Наш последний разговор с Машей происходил в Тимирязевке, за неделю до ее смерти, за день до ее отлета домой в Лондон.
Мы вспоминали о детстве. Мы были подругами с двух с половиной лет, с прогулочной группы на Миусском скверике, где интеллигентная дама Анна Юлиановна извлекала свой насущный хлеб из свежего воздуха и сомнительного немецкого языка, который, как предполагалось, мы должны были усваивать под ее руководством, сидя непосредственно в квадратном загоне песочницы.
Из этого загона нас вывели потом в другой, школьный, и еще десять лет мы чинно прогуливались по коридорам женской школы. Впрочем, последний год мы покуривали в туалете очень роскошные по тем временам сигареты «Фемина». Нет, в предпоследний — в последний год Маша перешла в вечернюю школу.

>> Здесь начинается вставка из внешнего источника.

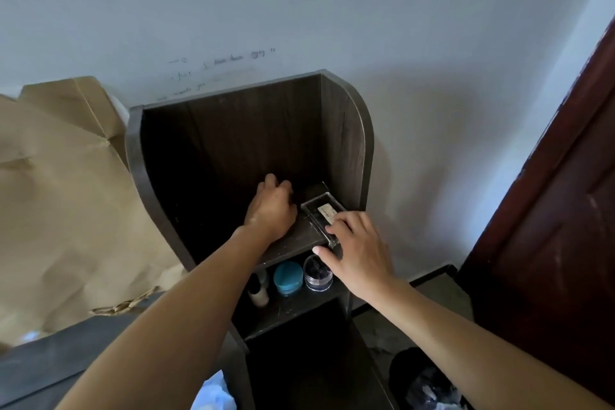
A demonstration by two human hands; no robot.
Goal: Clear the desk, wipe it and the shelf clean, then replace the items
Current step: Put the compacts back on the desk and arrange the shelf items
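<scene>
Left hand (271,206) obscured, right hand (357,253) grips box (314,210)

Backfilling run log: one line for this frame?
site: shelf | left hand: curled on top tier, hold unclear | right hand: grips clear box | below: teal jar, clear jar

On the upper shelf (293,240) a box (321,215) lies at the right; on the lower shelf (293,306) stand a bottle (261,289), left jar (288,277) and right jar (317,273).
</scene>
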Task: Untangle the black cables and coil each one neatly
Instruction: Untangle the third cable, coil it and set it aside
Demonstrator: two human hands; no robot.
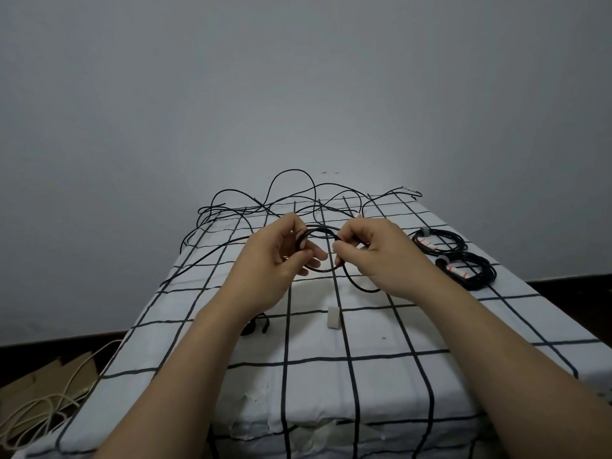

Именно на этих двух смежных территориях — Миусского сквера и школы — и осуществлялась та часть нашего детства, которая была общей. Всё прочее не совпадало, хотя и не мешало нашей дружбе. А дело было в том, что на ее долю выпало действительно то самое счастливое детство, за которое «спасибо товарищу Сталину». А у меня уже в те годы было особое мнение. Об этом мы тоже говорили во время нашей последней прогулки в Тимирязевке.

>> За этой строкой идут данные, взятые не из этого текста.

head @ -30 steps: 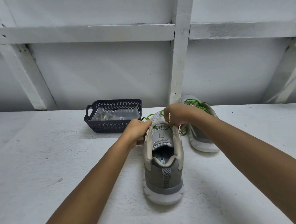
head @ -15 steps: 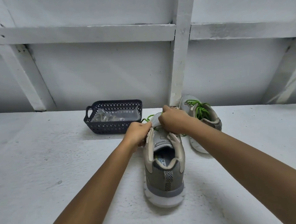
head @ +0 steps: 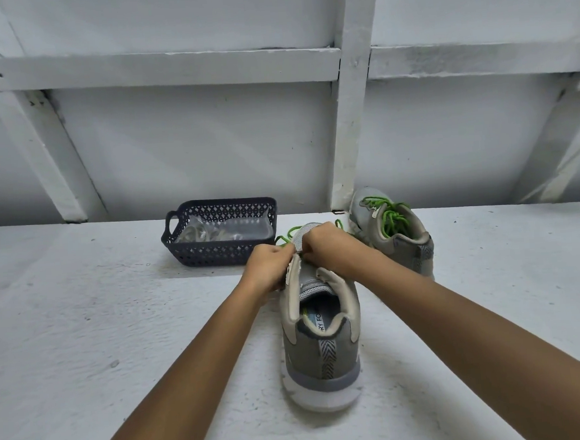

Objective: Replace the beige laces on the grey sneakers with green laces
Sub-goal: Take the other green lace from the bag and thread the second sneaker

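The near sneaker [head: 321, 348] is gripped by fingers of the left hand [head: 268, 266] and right hand [head: 328, 248], which mostly hide its green lace [head: 284, 234]. Behind are set a basket [head: 215, 256] and second sneaker [head: 398, 246].

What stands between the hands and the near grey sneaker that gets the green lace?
Nothing visible. The left hand and right hand grip the near sneaker at its eyelets. The basket and far sneaker stand farther back.
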`<control>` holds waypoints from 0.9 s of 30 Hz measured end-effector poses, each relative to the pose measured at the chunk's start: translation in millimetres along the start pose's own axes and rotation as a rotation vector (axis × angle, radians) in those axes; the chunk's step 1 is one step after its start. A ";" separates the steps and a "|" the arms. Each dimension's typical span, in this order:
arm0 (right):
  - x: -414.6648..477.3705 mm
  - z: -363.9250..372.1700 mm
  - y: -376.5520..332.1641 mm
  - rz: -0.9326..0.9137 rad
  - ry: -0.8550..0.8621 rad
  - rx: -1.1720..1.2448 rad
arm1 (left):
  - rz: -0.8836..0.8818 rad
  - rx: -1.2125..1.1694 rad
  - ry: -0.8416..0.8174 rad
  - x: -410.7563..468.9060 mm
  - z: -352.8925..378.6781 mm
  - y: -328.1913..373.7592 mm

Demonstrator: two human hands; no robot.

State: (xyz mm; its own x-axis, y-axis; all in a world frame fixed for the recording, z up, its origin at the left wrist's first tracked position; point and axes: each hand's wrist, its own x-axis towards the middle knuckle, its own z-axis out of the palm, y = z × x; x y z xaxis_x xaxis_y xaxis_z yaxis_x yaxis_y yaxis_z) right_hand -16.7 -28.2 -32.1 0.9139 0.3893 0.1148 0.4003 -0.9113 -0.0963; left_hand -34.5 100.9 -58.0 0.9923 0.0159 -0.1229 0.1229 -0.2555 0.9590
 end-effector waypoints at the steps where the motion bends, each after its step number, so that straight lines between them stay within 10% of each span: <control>1: 0.2 0.8 -0.5 -0.001 0.007 -0.028 | 0.000 0.000 -0.001 -0.2 0.4 0.2; 13: -5.7 6.2 4.4 -0.057 0.004 -0.069 | 0.018 -0.043 0.046 -2.3 7.8 -3.3; 27: -13.2 -29.5 4.6 0.017 0.471 0.461 | 0.003 0.244 0.072 3.7 18.9 -6.0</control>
State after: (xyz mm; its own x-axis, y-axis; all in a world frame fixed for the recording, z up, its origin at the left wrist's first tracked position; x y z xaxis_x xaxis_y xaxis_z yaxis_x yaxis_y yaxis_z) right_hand -28.9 -41.5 -4.9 0.8351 0.1796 0.5200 0.4697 -0.7250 -0.5038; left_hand -31.9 84.2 -69.1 0.9923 0.0813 -0.0935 0.1212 -0.4808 0.8684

У тонколицей и тонконогой Маши в детстве было всё: нарядные платья, настоящие игрушки, целая отдельная квартира, невероятно, как мне казалось, богатая: со старинной мебелью красного дерева, с библиотекой, столовой, с няней Настей, обихаживающей Машу и ее сестру Таню, еще была дача, машина с шофером, на даче собака, кошка и одно время даже коза! И была мама-поэт, стихи которой печатали в школьных учебниках. И таинственный отец, портрет которого в учебнике… на которого она была
И было еще одно, что с годами перевешивало всё это ранне-детское: у Маши в доме можно было увидеть Анну Андреевну… гуляя с Машей, набрести на сутулого высокого человека, которому она легко, как простому смертному, говорила:
— Здравствуйте, Борис Леонидович!
Чуть позже, не относив еще школьной формы, она попалась на глаза другому, по тем годам не менее знаменитому поэту, и он посвятил ей стихотворение:
В последнюю нашу встречу в Тимирязевке мы говорили с Машей о детстве.

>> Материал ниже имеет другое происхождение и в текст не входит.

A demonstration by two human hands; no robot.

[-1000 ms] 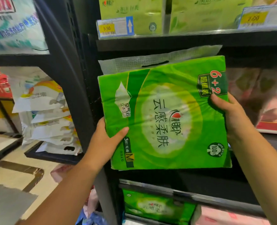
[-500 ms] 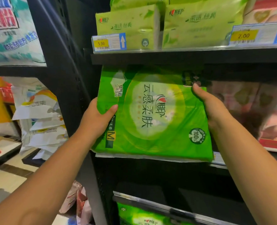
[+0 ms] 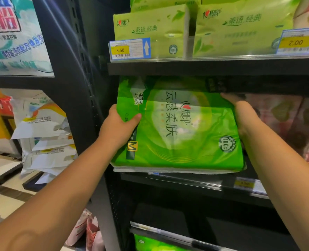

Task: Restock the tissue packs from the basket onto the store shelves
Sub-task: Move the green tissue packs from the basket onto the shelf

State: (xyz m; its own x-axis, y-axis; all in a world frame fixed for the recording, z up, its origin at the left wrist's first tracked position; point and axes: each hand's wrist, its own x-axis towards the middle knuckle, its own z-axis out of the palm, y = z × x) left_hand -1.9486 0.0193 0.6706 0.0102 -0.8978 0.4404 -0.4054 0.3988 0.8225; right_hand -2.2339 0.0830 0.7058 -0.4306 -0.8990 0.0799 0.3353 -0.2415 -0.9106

— Да, конечно, счастливое… — сказала Маша и, словно оглядываясь, добавила: — Знаешь, у нас в семье никто не сидел.
Здесь было еще что-то дополнительное. Но я смолчала. Не потому, что мои оба деда — «сидельцы», а потому, что давно знала, где кончается зона наших совпадений. И тут она сказала такое, чего я не знала:
— Но и несчастное тоже. Я страшно любила отца. Никогда с ним не общалась. Ни разу. И всё надеялась, что он придет ко мне или я к нему. Страшно, безумно по нему тосковала…
И она мне рассказала об эпизоде, который меня глубоко поразил.
Однажды она пришла из школы. У мамы в кабинете сидели две ее подруги, которых Маша очень любила. Она кинулась было к ним, но мама вывела ее из кабинета и сказала:
— Маша, твой отец застрелился.
Мужества Машиной матери было не занимать. Да и кто знал тогда, что судьба только начала свою убийственную музыку. Что похоронит она свою старшую дочь Таню, о которой бы хотелось отдельно, не здесь и не так написать, и младшую, и любимого мужа, на старости лет ею обретенного…
Мать велела Маше собираться:
— Идем, простишься с отцом.
Пошли ночью в Колонный зал, где стоял гроб.
Не перепутала ли девочка, подумала я. Ведь это на похороны Сталина мать брала ее с собой в Колонный зал… Теперь не узнаем. Я думаю, это был зал в Доме литераторов…
«Это был мой величайший позор, так я это запомнила. Всю дорогу я думала только об одном: как бы мне не заплакать, как бы себя не выдать. Ведь если я заплачу, то все узнают, как я его ужасно любила… Мать подвела меня ко гробу, и я разрыдалась. Ужасно разрыдалась и понимала, что всё пропало, я себя выдала… А там народу-то было всего несколько человек. И не знаю, чего было больше: горя, что никогда уже отец меня не полюбит, или позора, что я себя разоблачила, выдала свою тайну…»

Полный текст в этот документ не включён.